Data Eng Weekly

Data Eng Weekly Issue #294

23 December 2018

It's a busy issue this week as lots of folks published articles before the year end. A few of the must reads include how the Guardian migrated from MongoDB to Postgres, an analysis of UDFs/builtins/map functions in Apache Spark, Facebook's work on HyperLogLog for Presto, and Hortonworks' post on a Container Storage Interface for Apache Hadoop YARN. There are also a lot of interesting tools to checkout—KubeDB for running databases on Kubernetes, the discrETLy project that provides a business dashboard for Apache Airflow, and the Redix key-value store.


The Guardian writes about how they migrated from MongoDB to Postgres (storing data in JSONB). The post offers a glimpse at their rollout and operations of migrating data, including how they replicated API calls to execute them on both databases and how they used structured logging. Lots of useful details if you're ever considering a similar database swap.

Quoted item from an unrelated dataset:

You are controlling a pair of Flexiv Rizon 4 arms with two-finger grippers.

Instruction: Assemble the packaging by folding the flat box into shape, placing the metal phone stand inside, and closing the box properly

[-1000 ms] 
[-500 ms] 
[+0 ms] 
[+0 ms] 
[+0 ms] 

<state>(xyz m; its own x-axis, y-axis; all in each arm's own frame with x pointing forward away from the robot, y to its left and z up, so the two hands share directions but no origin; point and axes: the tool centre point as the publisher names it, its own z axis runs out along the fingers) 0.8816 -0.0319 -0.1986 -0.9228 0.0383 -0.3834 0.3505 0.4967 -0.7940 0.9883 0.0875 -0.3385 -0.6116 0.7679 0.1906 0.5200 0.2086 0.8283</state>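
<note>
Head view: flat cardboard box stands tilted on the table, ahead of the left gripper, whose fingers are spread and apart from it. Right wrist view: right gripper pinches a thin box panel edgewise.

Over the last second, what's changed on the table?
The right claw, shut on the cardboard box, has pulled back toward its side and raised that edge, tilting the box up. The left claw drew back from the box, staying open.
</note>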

The Facebook blog has a post about the HyperLogLog (HLL) implementation in Presto that is used for computing approximate distinct counts. The post has a good introduction to the math behind HLL and why it can achieve big speedups.

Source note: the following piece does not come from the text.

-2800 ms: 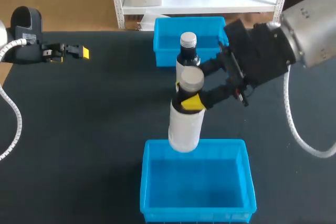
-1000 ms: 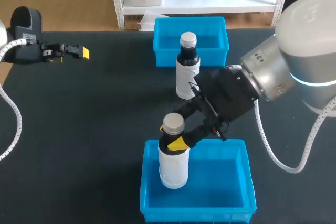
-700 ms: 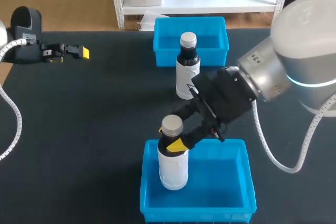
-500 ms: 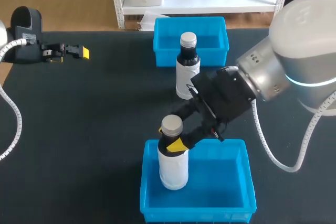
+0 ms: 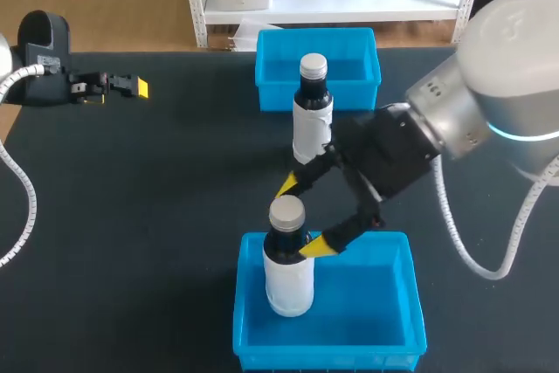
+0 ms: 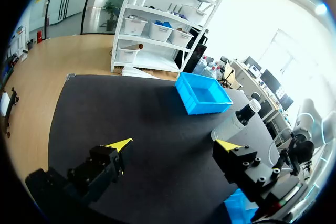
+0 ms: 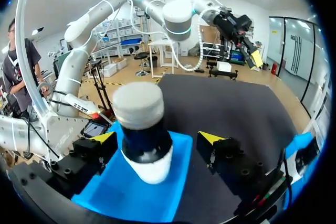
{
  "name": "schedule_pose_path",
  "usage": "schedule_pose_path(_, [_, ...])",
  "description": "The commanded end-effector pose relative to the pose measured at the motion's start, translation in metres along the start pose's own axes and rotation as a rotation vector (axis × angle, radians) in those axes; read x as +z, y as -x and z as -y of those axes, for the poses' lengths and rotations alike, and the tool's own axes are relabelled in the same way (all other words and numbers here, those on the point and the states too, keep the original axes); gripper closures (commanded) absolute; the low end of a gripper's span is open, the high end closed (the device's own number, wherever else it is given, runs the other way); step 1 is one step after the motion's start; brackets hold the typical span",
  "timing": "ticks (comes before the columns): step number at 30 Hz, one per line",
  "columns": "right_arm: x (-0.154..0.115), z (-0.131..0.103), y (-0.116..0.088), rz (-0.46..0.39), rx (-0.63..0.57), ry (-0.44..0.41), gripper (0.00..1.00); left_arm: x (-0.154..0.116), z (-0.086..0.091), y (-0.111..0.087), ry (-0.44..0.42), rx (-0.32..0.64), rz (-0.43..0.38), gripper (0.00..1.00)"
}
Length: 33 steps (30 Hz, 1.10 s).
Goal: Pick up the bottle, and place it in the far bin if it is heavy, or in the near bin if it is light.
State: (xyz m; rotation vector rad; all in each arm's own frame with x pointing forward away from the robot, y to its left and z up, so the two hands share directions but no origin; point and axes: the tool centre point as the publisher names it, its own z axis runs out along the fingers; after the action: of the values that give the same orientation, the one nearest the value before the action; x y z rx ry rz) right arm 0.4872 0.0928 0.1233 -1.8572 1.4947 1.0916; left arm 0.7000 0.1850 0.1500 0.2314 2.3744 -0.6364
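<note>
The bottle (image 5: 287,272) stands in the near bin (image 5: 327,357), with the right jaws released either side of its neck; a crooked retreat could topple it. The left jaws are also spread.

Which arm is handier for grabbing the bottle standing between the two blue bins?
Probably the right. The right tool is open and close to that bottle; the left tool sits far off to the side.

Right tool (image 5: 303,216) low at centre, fingers wide apart; left tool (image 6: 173,144) far left, fingers apart
</note>
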Motion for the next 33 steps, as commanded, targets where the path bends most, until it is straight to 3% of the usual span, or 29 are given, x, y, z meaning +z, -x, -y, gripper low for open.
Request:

This post covers the various settings that can be used to tune the performance of an Apache Kafka cluster and its producers/consumers.

Apache Kafka 2.1 was released just over a month ago. This post has a good overview of all the new features and improvements in the release (there are quite a few!).

Hortonworks has a post comparing the performance of Hive in HDP 2.6.5 with that in 3.0. The version in 3.0 adds ACID semantics but also performs nearly 2x faster (in their TCP-DS analyses) thanks to dynamic runtime filtering and vectorization.

The Container Storage Interface (CSI) is an API standard for building pluggable storage volumes for distributed systems like YARN and Kubernetes. This post shows how to use HDFS, via the Apache Hadoop Ozone Object Store implementation and the csi-s3 project, as a CSI driver in YARN (or potentially other systems).

For batch / analytical workloads, there's a Hive to Kafka integration in the latest release of HDP. It's architected to integrate with Kafka's timestamps and offsets for time travel and other optimizations. The Hortonworks blog has a bunch more about the implementation.

The Streamlio blog describes how Apache Pulsar's architecture, which separates the storage and serving layers, contrasts to other streaming systems like Apache Kafka. Specific advantages include isolation of catch up reads from real-time tailing, and infinite storage by offloading cold data to a blob store like S3.

Apache Hive 3.0 includes improved support for federating queries to JDBC sources, such as the ability to apply filters and projections in the source system. Apache Calcite is used for the query planning and can intelligently use source database-specific SQL features.

Facebook writes about their usage of zstandard, the efficient compression library, for use cases like ORC files, databases, and storing data in RocksDB.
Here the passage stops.